December 31, 2005 Form 10-K

 

Exhibit 10.7

FORM OF SALARY CONTINUATION AGREEMENT

      THIS AGREEMENT is entered into between NS Group, Inc., a corporation having its corporate office in Newport, Kentucky (“Company”), and                                          . (“Participant”) effective                      , 2000.

WITNESSETH :

     WHEREAS, Participant is employed by the Company, and by reason thereof, has acquired experience and knowledge of considerable value to the Company; and

     WHEREAS, the Company wishes to offer an inducement to Participant to remain in its employ by compensating him beyond his regular salary for services which he had rendered or will hereafter render; and

     WHEREAS, Participant is willing to continue in the employ of the Company until his retirement, or until it is mutually agreed by both the Company and Participant that his services are no longer necessary.

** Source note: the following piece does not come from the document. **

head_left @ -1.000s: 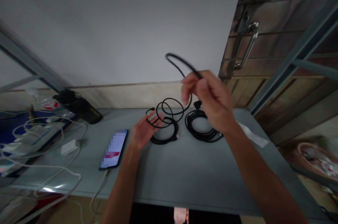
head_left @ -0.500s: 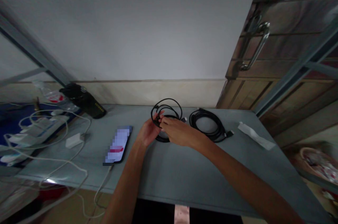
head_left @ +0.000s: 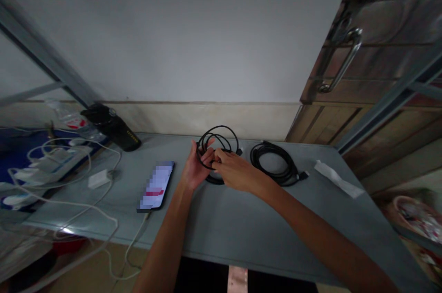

     NOW, THEREFORE, it is mutually agreed as follows:

     1. As of the date of this Agreement, [and subject to the terms of the employment agreement, dated                                          ,                      , and any subsequent or successor agreement between Participant and the Company (“Employment Agreement”),] Participant is employed by the Company, and Participant hereby agrees to continue such employment upon the terms and conditions set forth in this Agreement. [Except as provided for in the Employment Agreement,] Participant is an “at will” employee of the Company and this Agreement does not impose any obligation for the employment relationship to continue for a specified period of time.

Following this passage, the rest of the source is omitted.